:: INFORMATION SHOWN ::

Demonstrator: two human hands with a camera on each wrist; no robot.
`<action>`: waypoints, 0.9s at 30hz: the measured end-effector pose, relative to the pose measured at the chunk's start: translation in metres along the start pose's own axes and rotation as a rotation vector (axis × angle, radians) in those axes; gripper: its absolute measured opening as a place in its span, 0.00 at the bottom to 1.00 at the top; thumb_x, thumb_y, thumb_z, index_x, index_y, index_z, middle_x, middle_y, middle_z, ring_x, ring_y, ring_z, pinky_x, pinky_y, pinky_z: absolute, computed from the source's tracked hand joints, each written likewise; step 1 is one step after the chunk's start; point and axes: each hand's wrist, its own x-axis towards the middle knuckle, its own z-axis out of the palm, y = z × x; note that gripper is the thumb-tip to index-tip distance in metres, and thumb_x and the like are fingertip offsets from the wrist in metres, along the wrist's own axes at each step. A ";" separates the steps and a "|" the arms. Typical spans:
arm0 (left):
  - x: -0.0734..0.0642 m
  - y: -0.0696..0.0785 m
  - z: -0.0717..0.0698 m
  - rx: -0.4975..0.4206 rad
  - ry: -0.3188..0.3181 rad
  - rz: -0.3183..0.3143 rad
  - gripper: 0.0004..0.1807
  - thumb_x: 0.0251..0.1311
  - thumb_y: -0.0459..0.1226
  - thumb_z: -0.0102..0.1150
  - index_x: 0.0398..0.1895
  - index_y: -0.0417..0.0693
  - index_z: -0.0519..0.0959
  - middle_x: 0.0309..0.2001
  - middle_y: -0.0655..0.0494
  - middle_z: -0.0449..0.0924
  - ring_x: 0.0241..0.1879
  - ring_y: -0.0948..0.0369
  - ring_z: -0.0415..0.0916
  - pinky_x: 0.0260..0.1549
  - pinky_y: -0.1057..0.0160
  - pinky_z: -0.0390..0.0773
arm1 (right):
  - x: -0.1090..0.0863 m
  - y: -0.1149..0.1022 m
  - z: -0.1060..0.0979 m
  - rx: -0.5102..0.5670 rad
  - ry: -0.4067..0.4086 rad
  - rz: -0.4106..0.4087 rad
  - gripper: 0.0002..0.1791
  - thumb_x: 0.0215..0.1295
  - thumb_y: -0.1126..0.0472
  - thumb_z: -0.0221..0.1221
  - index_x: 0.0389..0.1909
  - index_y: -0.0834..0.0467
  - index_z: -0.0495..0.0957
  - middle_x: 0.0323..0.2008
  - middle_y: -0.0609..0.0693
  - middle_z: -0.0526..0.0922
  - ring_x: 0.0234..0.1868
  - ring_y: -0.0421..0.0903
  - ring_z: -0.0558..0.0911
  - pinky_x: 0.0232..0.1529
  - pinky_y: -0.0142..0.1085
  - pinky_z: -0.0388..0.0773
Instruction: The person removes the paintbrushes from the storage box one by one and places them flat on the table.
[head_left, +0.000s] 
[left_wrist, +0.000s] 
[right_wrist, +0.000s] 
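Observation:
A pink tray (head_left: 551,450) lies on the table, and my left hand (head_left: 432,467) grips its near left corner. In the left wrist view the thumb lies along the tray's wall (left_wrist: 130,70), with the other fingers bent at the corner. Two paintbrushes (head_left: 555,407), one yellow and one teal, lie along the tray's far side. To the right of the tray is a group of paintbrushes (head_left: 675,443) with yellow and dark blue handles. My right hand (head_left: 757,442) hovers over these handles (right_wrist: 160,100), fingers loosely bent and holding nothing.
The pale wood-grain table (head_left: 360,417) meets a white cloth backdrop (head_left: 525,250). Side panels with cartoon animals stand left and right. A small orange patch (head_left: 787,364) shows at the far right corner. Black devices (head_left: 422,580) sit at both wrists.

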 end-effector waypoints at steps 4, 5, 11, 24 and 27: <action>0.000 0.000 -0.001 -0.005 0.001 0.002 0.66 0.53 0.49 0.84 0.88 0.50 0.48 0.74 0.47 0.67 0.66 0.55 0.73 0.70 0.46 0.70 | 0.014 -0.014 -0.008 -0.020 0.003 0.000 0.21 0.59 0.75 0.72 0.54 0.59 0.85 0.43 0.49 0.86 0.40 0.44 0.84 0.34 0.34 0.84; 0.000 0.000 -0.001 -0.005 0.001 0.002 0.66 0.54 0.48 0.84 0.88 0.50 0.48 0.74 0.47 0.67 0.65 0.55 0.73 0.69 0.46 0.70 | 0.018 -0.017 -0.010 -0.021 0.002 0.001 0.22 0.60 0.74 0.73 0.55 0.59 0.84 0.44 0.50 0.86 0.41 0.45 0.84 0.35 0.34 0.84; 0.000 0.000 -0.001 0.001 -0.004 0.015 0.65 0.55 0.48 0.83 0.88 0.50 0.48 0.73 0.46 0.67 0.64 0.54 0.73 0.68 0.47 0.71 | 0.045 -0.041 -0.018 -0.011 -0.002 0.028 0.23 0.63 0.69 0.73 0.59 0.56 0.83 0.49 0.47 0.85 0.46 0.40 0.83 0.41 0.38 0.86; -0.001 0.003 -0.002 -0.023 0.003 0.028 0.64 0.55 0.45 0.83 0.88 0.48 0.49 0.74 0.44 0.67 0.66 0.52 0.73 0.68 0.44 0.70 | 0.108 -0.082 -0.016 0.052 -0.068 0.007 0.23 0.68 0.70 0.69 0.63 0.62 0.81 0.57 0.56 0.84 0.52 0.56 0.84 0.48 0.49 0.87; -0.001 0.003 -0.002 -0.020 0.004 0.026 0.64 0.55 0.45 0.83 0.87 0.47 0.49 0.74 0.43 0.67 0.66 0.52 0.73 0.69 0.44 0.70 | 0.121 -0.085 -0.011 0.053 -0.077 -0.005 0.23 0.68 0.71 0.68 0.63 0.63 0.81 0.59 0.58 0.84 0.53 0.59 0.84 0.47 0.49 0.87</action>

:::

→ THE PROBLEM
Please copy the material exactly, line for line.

→ COMPLETED TASK
Demonstrator: two human hands with a camera on each wrist; no robot.
`<action>`: waypoints, 0.9s at 30hz: the measured end-effector pose, relative to the pose measured at the chunk's start: translation in metres along the start pose's own axes and rotation as a rotation vector (axis × angle, radians) in those axes; gripper: its absolute measured opening as a place in its span, 0.00 at the bottom to 1.00 at the top; thumb_x, thumb_y, thumb_z, index_x, index_y, index_z, middle_x, middle_y, middle_z, ring_x, ring_y, ring_z, pinky_x, pinky_y, pinky_z: absolute, computed from the source's tracked hand joints, each written likewise; step 1 is one step after the chunk's start; point and axes: each hand's wrist, its own x-axis towards the middle knuckle, its own z-axis out of the palm, y = z × x; note that gripper is the thumb-tip to index-tip distance in metres, and thumb_x and the like are fingertip offsets from the wrist in metres, along the wrist's own axes at each step. A ";" separates the steps and a "|" the arms. Typical spans:
arm0 (left):
  - x: -0.0734..0.0642 m
  - y: -0.0696..0.0785 m
  - z: -0.0717..0.0698 m
  - rx: -0.4975..0.4206 rad
  - ry: -0.3188..0.3181 rad
  - rz: -0.3183..0.3143 rad
  - gripper: 0.0004..0.1807
  - thumb_x: 0.0251..0.1311
  - thumb_y: -0.0459..0.1226
  - thumb_z: -0.0102..0.1150
  - index_x: 0.0398..0.1895
  - index_y: -0.0417..0.0693
  - index_z: -0.0519..0.0959
  - middle_x: 0.0309..0.2001
  - middle_y: -0.0655..0.0494
  - middle_z: -0.0449..0.0924
  - ring_x: 0.0241..0.1879
  - ring_y: -0.0948..0.0369
  - ring_z: -0.0415..0.0916
  - pinky_x: 0.0260..0.1549
  - pinky_y: -0.1057..0.0160
  - pinky_z: -0.0390..0.0773
arm1 (right):
  - x: -0.1090..0.0863 m
  - y: -0.1149..0.1022 m
  - z: -0.1060..0.0979 m
  - rx: -0.5102..0.5670 rad
  - ry: -0.4067..0.4086 rad
  - rz: -0.4106..0.4087 rad
  - gripper: 0.0002..0.1791
  - thumb_x: 0.0215..0.1295
  - thumb_y: -0.1126..0.0472
  - thumb_z: -0.0221..0.1221
  - index_x: 0.0389..0.1909
  - index_y: -0.0834..0.0467
  - index_z: -0.0495..0.0957
  - middle_x: 0.0323..0.2008
  - middle_y: -0.0609..0.0693
  - middle_z: -0.0526..0.0922
  - ring_x: 0.0234..0.1868
  - ring_y: -0.0421..0.0903
  - ring_z: -0.0558..0.0911
  - pinky_x: 0.0232..0.1529
  - pinky_y: -0.0142..0.1085
  - pinky_z: -0.0388..0.0773
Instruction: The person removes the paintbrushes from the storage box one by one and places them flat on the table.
[head_left, +0.000s] 
[left_wrist, +0.000s] 
[right_wrist, +0.000s] 
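Observation:
A pink tray (head_left: 551,450) lies on the table, and my left hand (head_left: 432,467) grips its near left corner. In the left wrist view the thumb lies along the tray's wall (left_wrist: 130,70), with the other fingers bent at the corner. Two paintbrushes (head_left: 555,407), one yellow and one teal, lie along the tray's far side. To the right of the tray is a group of paintbrushes (head_left: 675,443) with yellow and dark blue handles. My right hand (head_left: 757,442) hovers over these handles (right_wrist: 160,100), fingers loosely bent and holding nothing.
The pale wood-grain table (head_left: 360,417) meets a white cloth backdrop (head_left: 525,250). Side panels with cartoon animals stand left and right. A small orange patch (head_left: 787,364) shows at the far right corner. Black devices (head_left: 422,580) sit at both wrists.
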
 end-effector waypoints at steps 4, 5, 11, 24 and 27: <action>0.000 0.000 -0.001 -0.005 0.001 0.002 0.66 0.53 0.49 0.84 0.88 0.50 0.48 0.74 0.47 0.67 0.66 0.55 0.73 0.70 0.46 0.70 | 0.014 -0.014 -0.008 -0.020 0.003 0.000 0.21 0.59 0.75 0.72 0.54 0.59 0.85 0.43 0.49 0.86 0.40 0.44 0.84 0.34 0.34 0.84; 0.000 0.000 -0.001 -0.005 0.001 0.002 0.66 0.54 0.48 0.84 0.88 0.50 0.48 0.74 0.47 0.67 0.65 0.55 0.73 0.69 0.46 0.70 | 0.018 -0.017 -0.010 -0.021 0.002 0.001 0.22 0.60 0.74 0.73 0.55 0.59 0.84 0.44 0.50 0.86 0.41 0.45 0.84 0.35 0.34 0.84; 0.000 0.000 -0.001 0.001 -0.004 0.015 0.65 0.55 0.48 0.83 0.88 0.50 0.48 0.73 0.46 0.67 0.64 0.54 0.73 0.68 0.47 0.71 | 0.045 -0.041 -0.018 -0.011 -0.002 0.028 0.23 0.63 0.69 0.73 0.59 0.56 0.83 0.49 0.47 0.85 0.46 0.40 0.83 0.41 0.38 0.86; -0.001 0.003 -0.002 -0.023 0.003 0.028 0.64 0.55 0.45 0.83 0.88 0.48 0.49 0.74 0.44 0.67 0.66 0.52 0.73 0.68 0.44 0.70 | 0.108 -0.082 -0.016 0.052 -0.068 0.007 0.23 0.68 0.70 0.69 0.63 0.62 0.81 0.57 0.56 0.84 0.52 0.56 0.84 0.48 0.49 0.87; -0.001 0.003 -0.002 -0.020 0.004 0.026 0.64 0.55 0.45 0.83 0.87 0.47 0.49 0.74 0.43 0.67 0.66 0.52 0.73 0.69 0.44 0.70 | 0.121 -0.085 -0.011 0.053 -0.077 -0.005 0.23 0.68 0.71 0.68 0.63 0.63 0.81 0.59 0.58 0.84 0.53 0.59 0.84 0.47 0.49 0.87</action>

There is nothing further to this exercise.